## Aim of the exercise
Copy nothing from the entries below except the lines from the one containing "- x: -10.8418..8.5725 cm" through the one containing "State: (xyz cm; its", and copy those exactly.

## Dataset excerpts

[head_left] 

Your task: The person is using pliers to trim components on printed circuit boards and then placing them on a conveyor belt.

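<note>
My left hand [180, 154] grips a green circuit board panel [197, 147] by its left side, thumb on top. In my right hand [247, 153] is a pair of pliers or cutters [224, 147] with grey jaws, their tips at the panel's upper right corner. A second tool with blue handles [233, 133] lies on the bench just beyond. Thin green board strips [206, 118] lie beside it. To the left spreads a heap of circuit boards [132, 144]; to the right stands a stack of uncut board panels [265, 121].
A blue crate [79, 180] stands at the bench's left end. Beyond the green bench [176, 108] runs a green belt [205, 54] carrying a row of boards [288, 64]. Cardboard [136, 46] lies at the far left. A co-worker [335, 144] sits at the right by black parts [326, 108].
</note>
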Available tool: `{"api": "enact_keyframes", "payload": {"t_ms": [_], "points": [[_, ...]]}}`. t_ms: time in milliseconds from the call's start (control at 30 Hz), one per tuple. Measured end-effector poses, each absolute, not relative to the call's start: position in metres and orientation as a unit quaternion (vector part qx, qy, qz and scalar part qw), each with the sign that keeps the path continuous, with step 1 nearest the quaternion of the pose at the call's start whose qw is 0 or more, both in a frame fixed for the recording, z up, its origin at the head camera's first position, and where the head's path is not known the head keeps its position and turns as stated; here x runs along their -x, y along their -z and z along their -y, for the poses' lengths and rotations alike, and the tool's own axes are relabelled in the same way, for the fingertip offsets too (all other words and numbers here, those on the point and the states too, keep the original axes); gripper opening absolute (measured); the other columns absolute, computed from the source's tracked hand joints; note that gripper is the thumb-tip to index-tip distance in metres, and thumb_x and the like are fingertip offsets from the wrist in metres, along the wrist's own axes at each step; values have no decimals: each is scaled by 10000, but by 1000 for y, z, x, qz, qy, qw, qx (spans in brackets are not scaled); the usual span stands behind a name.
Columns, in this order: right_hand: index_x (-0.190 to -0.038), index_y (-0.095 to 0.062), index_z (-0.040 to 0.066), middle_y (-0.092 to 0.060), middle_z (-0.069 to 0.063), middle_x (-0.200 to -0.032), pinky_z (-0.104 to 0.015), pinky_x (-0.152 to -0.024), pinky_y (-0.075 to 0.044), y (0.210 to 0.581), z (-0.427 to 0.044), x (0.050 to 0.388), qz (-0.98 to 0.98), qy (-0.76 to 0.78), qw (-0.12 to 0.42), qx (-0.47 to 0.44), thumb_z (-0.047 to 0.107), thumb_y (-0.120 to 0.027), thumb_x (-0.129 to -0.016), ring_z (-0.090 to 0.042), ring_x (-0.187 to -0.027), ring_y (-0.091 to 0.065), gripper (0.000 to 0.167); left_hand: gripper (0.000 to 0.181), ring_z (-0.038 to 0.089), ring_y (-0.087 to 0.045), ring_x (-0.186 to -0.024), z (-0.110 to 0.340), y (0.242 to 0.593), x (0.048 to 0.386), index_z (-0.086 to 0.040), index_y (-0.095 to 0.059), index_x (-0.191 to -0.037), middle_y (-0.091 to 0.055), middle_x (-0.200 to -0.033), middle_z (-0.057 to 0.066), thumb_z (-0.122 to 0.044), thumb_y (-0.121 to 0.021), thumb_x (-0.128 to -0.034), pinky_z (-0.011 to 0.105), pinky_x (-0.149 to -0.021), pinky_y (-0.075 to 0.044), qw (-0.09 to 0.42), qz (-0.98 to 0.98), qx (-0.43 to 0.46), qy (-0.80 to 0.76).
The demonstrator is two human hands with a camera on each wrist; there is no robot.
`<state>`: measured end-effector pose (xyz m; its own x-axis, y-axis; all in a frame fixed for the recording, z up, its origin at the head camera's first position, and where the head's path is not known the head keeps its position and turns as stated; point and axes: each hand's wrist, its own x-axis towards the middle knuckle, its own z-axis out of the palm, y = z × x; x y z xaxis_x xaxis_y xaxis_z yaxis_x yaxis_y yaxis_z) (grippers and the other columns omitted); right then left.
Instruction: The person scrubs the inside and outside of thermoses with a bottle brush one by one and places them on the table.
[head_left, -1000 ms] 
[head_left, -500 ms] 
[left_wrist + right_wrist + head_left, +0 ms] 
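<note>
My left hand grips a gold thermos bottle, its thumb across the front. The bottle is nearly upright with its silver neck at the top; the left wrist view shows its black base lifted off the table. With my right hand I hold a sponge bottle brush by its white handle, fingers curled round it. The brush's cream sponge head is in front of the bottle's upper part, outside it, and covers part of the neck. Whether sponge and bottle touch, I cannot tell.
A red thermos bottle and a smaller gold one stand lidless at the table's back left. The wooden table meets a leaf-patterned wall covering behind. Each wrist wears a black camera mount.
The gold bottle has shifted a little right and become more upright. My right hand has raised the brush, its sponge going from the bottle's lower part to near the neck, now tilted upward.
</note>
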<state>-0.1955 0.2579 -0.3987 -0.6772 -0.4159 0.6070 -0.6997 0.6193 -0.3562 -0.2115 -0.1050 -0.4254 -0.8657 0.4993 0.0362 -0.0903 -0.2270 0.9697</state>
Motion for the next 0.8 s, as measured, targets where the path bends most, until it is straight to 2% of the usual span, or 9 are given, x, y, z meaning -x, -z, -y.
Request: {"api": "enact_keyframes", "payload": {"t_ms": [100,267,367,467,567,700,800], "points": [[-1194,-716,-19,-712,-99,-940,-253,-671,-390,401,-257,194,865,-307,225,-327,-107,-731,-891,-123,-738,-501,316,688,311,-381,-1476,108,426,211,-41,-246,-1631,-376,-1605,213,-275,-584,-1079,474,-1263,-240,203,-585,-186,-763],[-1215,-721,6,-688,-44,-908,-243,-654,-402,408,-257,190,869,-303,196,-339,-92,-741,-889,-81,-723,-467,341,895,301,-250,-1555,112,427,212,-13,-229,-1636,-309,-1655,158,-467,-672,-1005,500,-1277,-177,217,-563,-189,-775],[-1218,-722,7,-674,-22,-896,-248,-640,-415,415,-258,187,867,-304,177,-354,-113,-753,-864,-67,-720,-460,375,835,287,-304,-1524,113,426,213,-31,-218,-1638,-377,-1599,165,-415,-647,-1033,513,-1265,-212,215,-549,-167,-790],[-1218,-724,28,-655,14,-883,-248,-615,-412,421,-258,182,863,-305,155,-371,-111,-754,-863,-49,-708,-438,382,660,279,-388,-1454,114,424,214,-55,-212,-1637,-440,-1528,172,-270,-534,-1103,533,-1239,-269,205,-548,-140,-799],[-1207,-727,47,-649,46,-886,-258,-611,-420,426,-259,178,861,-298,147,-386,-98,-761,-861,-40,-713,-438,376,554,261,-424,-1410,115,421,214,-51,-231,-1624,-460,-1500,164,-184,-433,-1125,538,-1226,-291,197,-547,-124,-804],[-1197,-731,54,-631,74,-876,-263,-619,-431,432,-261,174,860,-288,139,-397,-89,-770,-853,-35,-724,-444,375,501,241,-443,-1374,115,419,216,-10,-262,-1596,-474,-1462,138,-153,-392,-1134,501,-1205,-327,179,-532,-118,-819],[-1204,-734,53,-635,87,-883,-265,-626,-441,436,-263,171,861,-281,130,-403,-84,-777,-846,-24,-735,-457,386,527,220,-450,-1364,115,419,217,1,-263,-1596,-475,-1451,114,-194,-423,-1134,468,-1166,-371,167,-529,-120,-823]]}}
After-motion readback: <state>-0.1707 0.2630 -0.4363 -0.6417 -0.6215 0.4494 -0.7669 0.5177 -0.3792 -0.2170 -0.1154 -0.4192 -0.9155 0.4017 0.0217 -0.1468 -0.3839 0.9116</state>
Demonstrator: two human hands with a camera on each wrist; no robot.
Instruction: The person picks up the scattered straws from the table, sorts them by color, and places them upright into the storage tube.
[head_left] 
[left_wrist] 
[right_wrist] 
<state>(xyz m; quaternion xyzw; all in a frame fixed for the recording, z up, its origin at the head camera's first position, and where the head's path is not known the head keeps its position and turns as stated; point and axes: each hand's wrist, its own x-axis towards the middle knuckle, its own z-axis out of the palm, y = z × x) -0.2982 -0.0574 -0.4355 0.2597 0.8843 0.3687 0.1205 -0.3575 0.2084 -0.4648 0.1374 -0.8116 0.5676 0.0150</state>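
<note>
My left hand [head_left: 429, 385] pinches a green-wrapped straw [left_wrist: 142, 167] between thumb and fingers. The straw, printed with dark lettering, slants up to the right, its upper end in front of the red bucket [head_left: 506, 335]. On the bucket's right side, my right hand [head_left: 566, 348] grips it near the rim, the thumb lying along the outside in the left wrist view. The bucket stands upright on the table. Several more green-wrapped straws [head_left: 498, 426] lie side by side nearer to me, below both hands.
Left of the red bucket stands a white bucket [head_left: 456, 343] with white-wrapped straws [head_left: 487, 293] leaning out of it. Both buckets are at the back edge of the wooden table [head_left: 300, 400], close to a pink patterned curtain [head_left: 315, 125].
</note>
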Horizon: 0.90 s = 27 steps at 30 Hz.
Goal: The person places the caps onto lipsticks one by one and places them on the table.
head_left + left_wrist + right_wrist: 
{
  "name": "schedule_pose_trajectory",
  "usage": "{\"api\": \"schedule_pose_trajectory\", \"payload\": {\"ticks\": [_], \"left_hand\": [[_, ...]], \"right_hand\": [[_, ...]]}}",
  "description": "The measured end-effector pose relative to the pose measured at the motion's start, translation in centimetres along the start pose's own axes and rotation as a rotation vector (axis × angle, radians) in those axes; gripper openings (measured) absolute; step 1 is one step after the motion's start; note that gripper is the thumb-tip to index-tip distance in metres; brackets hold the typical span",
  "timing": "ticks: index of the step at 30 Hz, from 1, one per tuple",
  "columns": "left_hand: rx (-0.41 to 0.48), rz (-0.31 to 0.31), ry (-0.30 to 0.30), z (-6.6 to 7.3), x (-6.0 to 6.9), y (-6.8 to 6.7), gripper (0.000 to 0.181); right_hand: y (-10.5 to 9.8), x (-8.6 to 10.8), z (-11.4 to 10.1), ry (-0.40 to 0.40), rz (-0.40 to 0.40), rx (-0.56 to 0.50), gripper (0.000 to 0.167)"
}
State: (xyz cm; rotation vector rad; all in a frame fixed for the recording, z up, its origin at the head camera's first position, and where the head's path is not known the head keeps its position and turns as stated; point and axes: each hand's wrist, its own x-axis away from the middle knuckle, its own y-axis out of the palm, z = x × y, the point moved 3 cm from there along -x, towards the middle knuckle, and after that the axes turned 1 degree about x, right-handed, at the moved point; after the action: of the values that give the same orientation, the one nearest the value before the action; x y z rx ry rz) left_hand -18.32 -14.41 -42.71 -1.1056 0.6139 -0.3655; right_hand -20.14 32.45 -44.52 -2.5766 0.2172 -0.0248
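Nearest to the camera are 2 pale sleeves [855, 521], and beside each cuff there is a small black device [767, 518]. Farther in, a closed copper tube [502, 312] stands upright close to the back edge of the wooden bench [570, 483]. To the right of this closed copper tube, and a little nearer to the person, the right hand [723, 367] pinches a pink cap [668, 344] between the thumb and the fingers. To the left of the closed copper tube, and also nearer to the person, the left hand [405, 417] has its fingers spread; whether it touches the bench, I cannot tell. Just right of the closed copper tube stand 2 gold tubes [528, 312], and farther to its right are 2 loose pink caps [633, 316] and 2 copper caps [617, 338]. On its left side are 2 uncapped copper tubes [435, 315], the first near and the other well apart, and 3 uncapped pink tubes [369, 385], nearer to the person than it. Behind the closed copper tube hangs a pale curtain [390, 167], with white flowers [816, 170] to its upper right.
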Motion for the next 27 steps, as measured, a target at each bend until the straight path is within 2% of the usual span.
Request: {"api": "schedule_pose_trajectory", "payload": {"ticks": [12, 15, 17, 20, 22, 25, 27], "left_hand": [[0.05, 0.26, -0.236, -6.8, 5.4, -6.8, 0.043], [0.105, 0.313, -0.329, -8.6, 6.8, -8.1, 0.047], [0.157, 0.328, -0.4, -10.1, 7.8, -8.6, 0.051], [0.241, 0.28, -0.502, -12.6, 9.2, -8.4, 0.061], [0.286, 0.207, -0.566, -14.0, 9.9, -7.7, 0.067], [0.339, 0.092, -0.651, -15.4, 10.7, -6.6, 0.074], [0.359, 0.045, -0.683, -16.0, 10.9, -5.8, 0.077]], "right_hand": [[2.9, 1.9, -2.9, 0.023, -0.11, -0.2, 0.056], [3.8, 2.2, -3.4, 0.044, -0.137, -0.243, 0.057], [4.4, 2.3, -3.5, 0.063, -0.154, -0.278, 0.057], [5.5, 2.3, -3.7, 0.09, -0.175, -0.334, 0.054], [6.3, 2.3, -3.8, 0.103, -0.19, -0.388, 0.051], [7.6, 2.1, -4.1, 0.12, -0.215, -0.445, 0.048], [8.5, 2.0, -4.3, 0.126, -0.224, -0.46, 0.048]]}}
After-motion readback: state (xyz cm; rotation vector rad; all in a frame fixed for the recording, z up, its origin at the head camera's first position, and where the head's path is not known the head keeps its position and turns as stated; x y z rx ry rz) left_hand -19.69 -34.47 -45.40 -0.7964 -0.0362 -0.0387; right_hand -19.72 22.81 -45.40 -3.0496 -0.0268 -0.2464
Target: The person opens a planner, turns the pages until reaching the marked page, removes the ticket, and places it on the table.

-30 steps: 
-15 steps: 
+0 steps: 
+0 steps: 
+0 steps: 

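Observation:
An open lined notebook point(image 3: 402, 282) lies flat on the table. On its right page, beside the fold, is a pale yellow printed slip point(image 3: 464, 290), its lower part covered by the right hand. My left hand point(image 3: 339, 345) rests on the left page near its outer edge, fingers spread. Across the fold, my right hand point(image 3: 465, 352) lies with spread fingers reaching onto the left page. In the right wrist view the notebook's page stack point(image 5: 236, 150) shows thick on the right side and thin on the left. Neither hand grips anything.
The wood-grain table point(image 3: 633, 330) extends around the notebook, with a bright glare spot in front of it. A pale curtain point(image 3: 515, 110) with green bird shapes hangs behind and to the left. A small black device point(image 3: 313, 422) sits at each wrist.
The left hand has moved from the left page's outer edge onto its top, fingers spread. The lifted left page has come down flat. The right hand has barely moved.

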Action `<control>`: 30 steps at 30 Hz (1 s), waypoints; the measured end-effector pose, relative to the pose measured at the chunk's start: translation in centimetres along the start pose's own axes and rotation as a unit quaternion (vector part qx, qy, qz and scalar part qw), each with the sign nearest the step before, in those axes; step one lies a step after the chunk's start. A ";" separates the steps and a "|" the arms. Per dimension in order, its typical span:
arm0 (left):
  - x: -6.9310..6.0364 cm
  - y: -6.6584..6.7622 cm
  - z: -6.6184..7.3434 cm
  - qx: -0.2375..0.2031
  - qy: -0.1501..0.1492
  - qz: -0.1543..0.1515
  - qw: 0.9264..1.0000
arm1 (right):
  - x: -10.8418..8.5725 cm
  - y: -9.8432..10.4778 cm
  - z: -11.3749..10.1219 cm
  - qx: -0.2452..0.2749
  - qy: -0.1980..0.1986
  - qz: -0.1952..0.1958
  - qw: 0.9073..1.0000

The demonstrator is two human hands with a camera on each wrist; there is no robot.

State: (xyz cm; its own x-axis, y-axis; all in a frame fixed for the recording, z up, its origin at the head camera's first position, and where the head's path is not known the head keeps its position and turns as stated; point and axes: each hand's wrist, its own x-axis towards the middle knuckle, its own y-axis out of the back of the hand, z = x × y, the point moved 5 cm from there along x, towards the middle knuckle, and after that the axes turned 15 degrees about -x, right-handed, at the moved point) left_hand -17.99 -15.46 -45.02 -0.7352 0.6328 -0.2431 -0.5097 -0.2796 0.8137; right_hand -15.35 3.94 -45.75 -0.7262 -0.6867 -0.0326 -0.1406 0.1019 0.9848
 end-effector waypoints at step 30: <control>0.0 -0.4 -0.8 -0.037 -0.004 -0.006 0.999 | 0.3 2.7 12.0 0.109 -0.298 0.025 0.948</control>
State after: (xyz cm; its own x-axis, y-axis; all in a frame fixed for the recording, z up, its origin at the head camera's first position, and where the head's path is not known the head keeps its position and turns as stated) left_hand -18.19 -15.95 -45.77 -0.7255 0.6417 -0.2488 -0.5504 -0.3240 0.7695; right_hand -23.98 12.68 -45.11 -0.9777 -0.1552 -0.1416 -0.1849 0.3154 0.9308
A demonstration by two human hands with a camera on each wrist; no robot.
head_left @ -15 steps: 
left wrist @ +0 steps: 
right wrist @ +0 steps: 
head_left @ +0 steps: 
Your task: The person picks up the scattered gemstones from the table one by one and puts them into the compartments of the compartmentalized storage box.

## Solution below
  - x: -10.8418..8.5725 cm
  - y: -9.8432..10.4778 cm
  - z: -11.3749..10.1219 cm
  - qx: -0.2452..0.2749
  - qy: -0.1980..0.1986
  - qz: -0.1952..0.1958
  - qw: 0.9073..1.0000

The demonstrator is two human hands with a camera on each wrist; there is no robot.

State: (xyz cm; its own x-axis, y-axis; all in a frame fixed for the recording, z up, its origin at the head camera's first position, and where the head's path is not known the head keeps its position and turns as stated; point and axes: each hand's wrist, its own x-axis towards the middle knuckle, its own y-axis out of the back of the hand, z = x × y, the point moved 5 cm from there along x, towards the middle knuckle, and after that the axes turned 15 degrees about -x, right-handed, at the moved point) left_hand -17.99 -15.46 -45.02 -0.7352 0.6328 -0.2431 -0.5097 -0.2796 0.8137; right_hand -15.35 3.94 -45.75 -0.7262 -0.6867 -0.0326 -0.1406 0.1019 0.9848

This exercise requires nothing further.